7

I encounter a strange performance problem on 2008 R2 Enterprise SP1.

Here is the setup:

  • Many processes listening to distinct Multicast UDP streams (5 multicasts listen by process) bound on a single NIC
  • Across processes,all multicasts using the same port range but different multicast IPs (important detail,since each multicast receiver for a given port will be server of REUSED server socket)
  • Each process multicast listened bandwith is 10Mbits
  • RSS set on NIC , maximum offload settings set on NIC & OS , MSI activated

Behaviour:

  • Under 17 listening processes (about 85 joined UDP Multicasts), Kernel CPU impact is neglectible.
  • Between 17 & 22 listeners (about 110 joined UDP multicasts) , Kernel CPU usage begins to grow slowly but is acceptable
  • Above 25, each joined multicast begins to have huge impact in Kernel CPU time , this impacts all RSS bound CPUs
  • CPU time used per listening process is near 0 (normal since processes do nothing but reading the multicast) , so the real problem lies in the OS component

What we found:

  • Changing NIC hardware has no impact on behaviour (Tested on HP NC382i , Broadcom based NIC & HP NC365T , Quad Gigabit , Intel Based)
  • Global receive bandwith is not the limiting factor (Single 500Mbits stream does not trigger CPU load)
  • Reading on multicast socket seems not to be the limiting factor (we performed the test with just dumb JOIN only processes on the multicast streams and reproduced CPU load problem)
  • Splitting Multicast traffic on two NICs seems to limit CPU load & spread better. However this is not a use case for us.

Problem:

  • We need at least to be able to listen to about 500 multicast streams and maybe up to 750
  • Same hardware, running XP OS does not have this behavior in CPU Kernel time

Supected Component:

  • NDIS.sys seems to be a good candidate for explaining the CPU usage increase.

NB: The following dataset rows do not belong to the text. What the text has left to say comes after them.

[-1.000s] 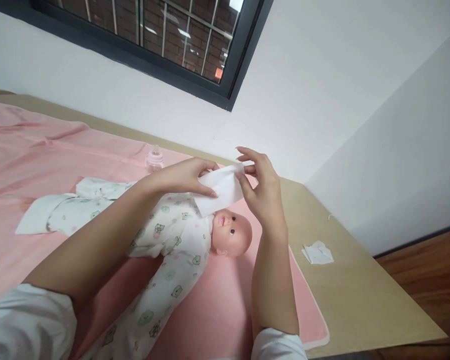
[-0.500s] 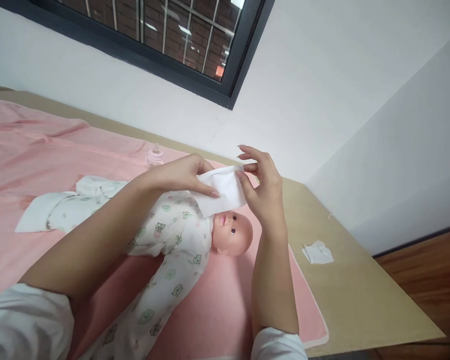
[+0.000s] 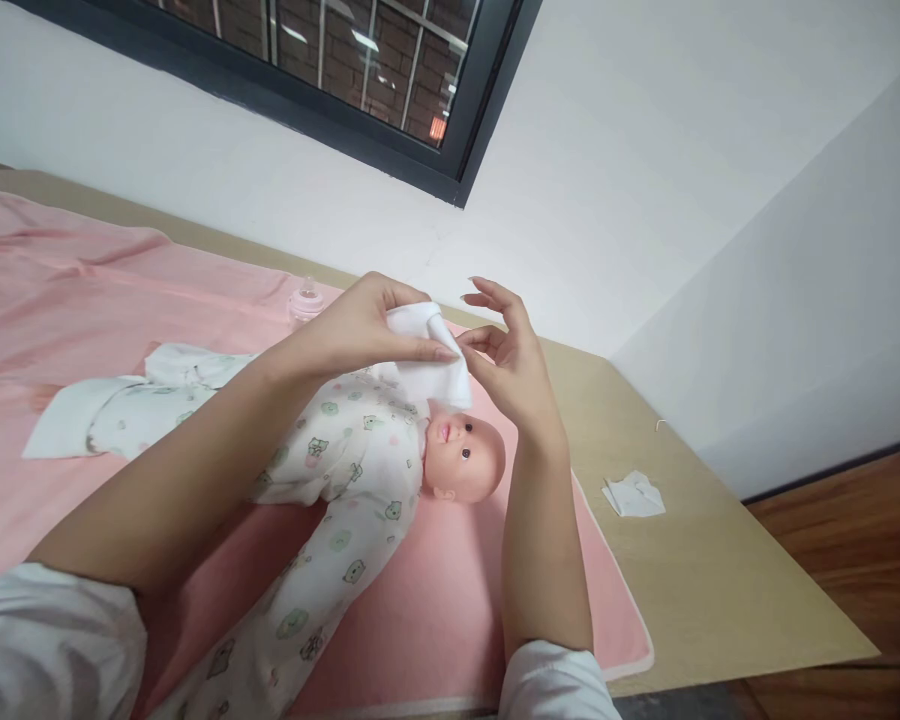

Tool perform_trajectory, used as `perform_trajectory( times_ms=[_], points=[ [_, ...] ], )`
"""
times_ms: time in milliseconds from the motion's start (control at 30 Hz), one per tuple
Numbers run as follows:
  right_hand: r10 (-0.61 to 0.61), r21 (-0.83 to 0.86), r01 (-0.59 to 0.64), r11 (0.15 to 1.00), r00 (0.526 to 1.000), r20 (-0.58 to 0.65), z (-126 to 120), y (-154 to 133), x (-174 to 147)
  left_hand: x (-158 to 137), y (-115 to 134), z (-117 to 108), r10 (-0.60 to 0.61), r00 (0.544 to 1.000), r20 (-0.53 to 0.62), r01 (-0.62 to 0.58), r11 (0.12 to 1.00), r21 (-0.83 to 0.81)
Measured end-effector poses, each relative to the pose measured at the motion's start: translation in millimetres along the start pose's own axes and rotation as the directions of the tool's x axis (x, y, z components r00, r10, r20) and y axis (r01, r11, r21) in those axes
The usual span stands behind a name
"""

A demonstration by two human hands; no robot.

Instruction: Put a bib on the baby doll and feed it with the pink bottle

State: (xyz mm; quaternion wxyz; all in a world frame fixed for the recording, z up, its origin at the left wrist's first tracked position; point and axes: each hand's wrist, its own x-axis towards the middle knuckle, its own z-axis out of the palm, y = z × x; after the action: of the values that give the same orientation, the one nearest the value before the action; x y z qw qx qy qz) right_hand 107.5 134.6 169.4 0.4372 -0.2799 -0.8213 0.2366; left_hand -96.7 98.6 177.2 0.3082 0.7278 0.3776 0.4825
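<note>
Where the white cloth (image 3: 436, 384) is: raised above the doll (image 3: 371, 450), near its chin.
Left hand (image 3: 367, 325): thumb and fingers pinching the cloth.
Right hand (image 3: 511, 368): thumb and forefinger at the cloth's folded edge, whether gripping cannot be told; other fingers spread.
Pink blanket (image 3: 420, 600): under the doll.
Bottle (image 3: 305, 304): near the blanket's far edge.

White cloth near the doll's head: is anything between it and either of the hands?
Nothing visible is: the left hand grips the white cloth directly, and the right hand has its fingertips at the cloth's edge.
</note>
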Motion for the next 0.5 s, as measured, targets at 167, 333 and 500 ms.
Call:
perform_trajectory(
  times_ms=[167,333,500],
  points=[
    [0.15,0.098,-0.179,0.979,0.956,0.253,-12,39,6,5,-12,-2,-0.149,0.969,0.199,0.111,0.975,0.191],
    [0.377,0.126,-0.39,0.912,0.919,0.116,-16,107,3,8,-21,10,-0.201,0.907,0.37,0.074,0.941,0.329],
    [0.589,0.216,-0.574,0.79,0.808,-0.004,-12,172,-19,7,-20,28,-0.266,0.835,0.481,0.077,0.923,0.376]
  ],
)
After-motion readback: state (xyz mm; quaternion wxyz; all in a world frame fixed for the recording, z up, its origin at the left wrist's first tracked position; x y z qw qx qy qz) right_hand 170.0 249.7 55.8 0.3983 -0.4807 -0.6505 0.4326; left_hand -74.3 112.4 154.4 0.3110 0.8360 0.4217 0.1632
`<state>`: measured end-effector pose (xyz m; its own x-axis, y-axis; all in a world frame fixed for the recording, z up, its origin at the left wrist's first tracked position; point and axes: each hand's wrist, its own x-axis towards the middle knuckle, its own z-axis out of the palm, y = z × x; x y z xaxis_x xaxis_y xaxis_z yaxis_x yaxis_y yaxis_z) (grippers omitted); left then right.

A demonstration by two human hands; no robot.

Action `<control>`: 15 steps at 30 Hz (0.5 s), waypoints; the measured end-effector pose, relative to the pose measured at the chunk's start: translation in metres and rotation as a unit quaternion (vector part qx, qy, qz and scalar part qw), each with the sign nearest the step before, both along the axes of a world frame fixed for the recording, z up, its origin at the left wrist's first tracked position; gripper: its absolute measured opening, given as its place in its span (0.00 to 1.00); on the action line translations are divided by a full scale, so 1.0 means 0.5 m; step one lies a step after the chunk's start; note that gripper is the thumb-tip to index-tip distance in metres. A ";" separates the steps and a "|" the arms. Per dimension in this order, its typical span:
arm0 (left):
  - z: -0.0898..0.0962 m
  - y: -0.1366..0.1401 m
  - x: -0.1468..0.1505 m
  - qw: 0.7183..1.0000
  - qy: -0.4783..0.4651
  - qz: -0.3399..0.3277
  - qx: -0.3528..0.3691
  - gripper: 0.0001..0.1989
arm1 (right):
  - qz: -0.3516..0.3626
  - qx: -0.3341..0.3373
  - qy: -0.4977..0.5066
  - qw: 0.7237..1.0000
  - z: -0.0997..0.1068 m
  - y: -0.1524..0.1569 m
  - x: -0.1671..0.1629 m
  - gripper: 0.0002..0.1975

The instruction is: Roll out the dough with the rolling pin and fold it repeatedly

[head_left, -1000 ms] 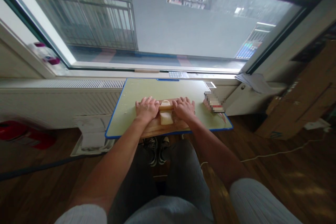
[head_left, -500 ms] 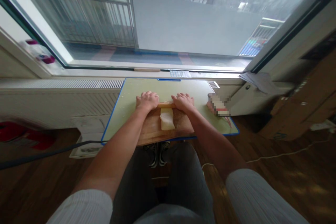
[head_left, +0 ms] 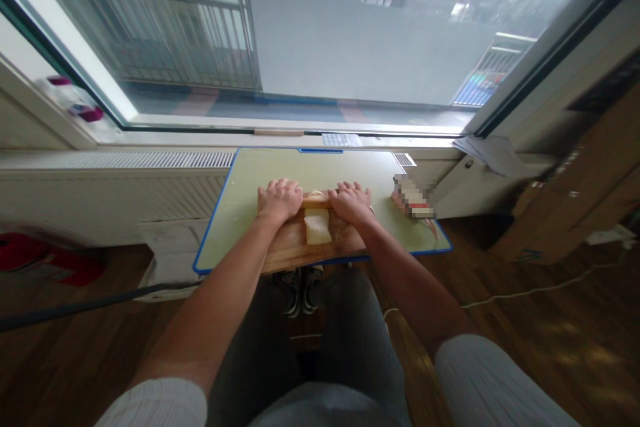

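Note:
A wooden rolling pin lies crosswise on a flat piece of pale dough. My left hand covers the pin's left end, with its fingers bent over it. Over the right end, my right hand grips in the same way. Only the middle of the pin shows between the hands. Most of the dough reaches out on my side of the pin, and a bit of it shows beyond. Beneath them is a brown wooden board, resting on a pale green tabletop with a blue edge.
A partly pixelated item sits on the tabletop's right side. Behind the table are a radiator and a window. A bottle stands on the sill at left. A red fire extinguisher is at far left, cardboard at right.
Both hands and the rolling pin have come slightly towards me over the dough. More of the dough's far end shows beyond the pin. The grip looks the same.

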<state>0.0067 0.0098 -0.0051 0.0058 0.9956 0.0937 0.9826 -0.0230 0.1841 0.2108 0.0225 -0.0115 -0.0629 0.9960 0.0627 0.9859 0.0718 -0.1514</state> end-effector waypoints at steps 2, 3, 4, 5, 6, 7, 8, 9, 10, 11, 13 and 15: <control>-0.001 -0.017 0.003 1.000 -0.002 0.002 0.012 0.26 | 0.004 0.016 -0.002 1.000 0.001 -0.020 0.000 0.25; -0.003 -0.025 0.004 1.000 -0.003 0.004 0.019 0.26 | 0.006 0.025 -0.001 1.000 0.002 -0.031 0.000 0.25; -0.006 -0.032 0.005 1.000 -0.005 0.005 0.024 0.26 | 0.006 0.033 0.002 0.999 0.002 -0.041 0.000 0.25; -0.008 -0.040 0.006 1.000 -0.006 0.006 0.030 0.26 | 0.005 0.041 0.006 0.999 0.002 -0.052 0.000 0.25; -0.012 -0.048 0.006 0.999 -0.007 0.005 0.035 0.26 | 0.004 0.047 0.010 0.999 0.001 -0.063 0.001 0.26; -0.015 -0.055 0.006 0.999 -0.007 0.004 0.040 0.26 | 0.003 0.052 0.014 0.999 0.000 -0.073 0.001 0.26; -0.017 -0.063 0.006 0.999 -0.006 0.001 0.045 0.26 | 0.003 0.054 0.019 0.998 -0.002 -0.082 0.002 0.27; -0.020 -0.070 0.006 0.999 -0.004 -0.001 0.051 0.26 | 0.004 0.056 0.024 0.998 -0.004 -0.091 0.003 0.28; -0.021 -0.077 0.005 0.998 -0.003 -0.004 0.058 0.26 | 0.004 0.057 0.028 0.998 -0.007 -0.098 0.004 0.29; -0.022 -0.084 0.005 0.998 -0.003 -0.005 0.064 0.26 | 0.004 0.058 0.031 0.998 -0.009 -0.103 0.006 0.29; -0.023 -0.091 0.005 0.997 -0.004 -0.006 0.070 0.27 | 0.003 0.062 0.032 0.998 -0.014 -0.109 0.008 0.30; -0.021 -0.090 0.006 0.998 -0.003 -0.004 0.066 0.27 | 0.004 0.065 0.030 0.997 -0.016 -0.107 0.008 0.30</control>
<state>0.0097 -0.0351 -0.0155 0.0121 0.9745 0.2241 0.9813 -0.0546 0.1846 0.2149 -0.0311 -0.0194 -0.0634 0.9789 0.1944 0.9744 0.1028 -0.2000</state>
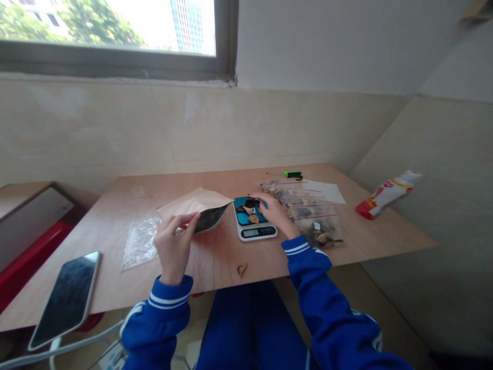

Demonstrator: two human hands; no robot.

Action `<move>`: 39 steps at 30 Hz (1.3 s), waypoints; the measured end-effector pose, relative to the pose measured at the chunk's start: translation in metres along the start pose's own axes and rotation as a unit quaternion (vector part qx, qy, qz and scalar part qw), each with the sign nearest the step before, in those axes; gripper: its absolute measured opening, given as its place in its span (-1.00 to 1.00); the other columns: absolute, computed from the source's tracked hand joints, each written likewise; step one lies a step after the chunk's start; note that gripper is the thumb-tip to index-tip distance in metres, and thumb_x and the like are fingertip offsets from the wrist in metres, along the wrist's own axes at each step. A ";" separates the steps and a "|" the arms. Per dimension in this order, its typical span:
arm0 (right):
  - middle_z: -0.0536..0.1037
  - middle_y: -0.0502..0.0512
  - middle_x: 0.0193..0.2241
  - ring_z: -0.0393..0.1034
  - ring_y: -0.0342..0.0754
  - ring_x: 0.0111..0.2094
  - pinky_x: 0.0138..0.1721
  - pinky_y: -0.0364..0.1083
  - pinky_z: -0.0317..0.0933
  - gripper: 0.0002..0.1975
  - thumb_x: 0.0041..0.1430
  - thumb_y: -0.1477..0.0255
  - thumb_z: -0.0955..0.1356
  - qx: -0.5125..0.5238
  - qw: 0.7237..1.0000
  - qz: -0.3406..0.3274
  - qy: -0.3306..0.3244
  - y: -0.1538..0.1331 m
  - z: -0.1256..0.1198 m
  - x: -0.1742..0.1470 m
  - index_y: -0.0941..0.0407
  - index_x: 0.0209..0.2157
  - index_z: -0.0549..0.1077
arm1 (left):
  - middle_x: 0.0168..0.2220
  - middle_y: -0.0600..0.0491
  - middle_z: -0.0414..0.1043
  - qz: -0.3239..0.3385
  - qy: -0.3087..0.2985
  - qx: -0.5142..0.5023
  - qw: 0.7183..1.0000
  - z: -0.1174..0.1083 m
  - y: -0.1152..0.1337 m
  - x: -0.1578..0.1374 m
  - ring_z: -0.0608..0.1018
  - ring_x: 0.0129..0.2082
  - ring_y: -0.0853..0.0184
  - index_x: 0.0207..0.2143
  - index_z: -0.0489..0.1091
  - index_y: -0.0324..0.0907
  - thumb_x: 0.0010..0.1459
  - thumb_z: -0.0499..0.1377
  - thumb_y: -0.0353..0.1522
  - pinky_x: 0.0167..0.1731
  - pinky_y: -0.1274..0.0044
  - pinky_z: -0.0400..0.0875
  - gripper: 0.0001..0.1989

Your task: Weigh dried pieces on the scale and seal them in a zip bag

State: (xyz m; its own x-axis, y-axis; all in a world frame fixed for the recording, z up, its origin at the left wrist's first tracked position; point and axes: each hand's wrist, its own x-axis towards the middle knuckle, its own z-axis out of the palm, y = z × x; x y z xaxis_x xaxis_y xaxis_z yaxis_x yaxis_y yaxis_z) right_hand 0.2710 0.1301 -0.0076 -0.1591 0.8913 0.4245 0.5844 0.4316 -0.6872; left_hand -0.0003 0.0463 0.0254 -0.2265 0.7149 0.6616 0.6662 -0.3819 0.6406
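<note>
My left hand (175,244) pinches the edge of a dark, thin pouch-like piece (210,220), its far tip reaching toward the scale. Dried brown and pale slices (253,219) lie on the blue plate of a white kitchen scale (257,233). Over that plate is my right hand (271,208), its fingers closed at a black dried piece (251,203); their tips are partly hidden. A single curled dried slice (242,269) lies near the table's front edge.
Several zip bags of dried slices (311,210) overlap right of the scale, by white paper (327,191) and a green-handled screwdriver (292,174). A bottle (387,195) stands at right. Tan paper (192,200), a clear plastic bag (140,244) and a tablet (65,298) lie left.
</note>
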 end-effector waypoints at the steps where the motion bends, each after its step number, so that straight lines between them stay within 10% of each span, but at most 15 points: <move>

Have any of you encountered such problems and could give some direction to investigate. I've read all i could about win server 2008 network perf enhancement, but all seem to be linked to TCP traffic. I've also tested all possible optimizations that could be done via registry or netsh command.

dweeves
  • 121
  • 5
  • Edit: Using different ports to listen to multicast streams lowers the CPU load but not. So part of the problem seem to be bound to server socket reuse.However, even with different ports, the cost seems a bit expensive for just consuming 250 multicast streams – dweeves Aug 22 '11 at 13:01
  • You must use separate ports for each stream otherwise WinSock is going multiplex every packet to every subscriber socket and then filter it out. This is different to Unix & Linux which perform no additional filtering and each socket will see all the packets. – Steve-o Aug 24 '11 at 09:18
  • Also don't forget [Multicast MAC Address Mapping](http://www.cisco.com/en/US/tech/tk828/technologies_white_paper09186a00802d4643.shtml) limitations, 238.1.1.1 and 239.1.1.1 are effectively the same. – Steve-o Aug 24 '11 at 09:36
  • @dweeves How are the server and the clients connect? Are they connect using a layer 2 switch? That switch support IGMP snooping? – Ricardo Polo Jaramillo Aug 27 '11 at 20:50
  • @dweeves, i can confirm that having all unique destination ports will solve the problem. Not that this is a which-full situation, hope someone else has a better solution? I have tested with >100 udp streams, having tested with unique source ports, and unique multicast addresses as well. The only thing that seems to work is unique endports. – GizMoCuz Feb 10 '14 at 13:51
  • @user208780 This is a very old question, you're unlikely to get a response from anyone here. Also, Server 2008 is 4 versions and 6 years old. You should consider using 2008 R2, 2012, or 2012 R2. – Chris S Feb 10 '14 at 14:24

1 Answers1

2

That's a lot of multicast streams, typically NICs have a low limit for hardware filtering and when you exceed that they either drop everything (poor implementation on cheap NICs), or forward everything to the operating system for it to filter instead. When the operating system is performing the filtering your processor usage is going to sky rocket.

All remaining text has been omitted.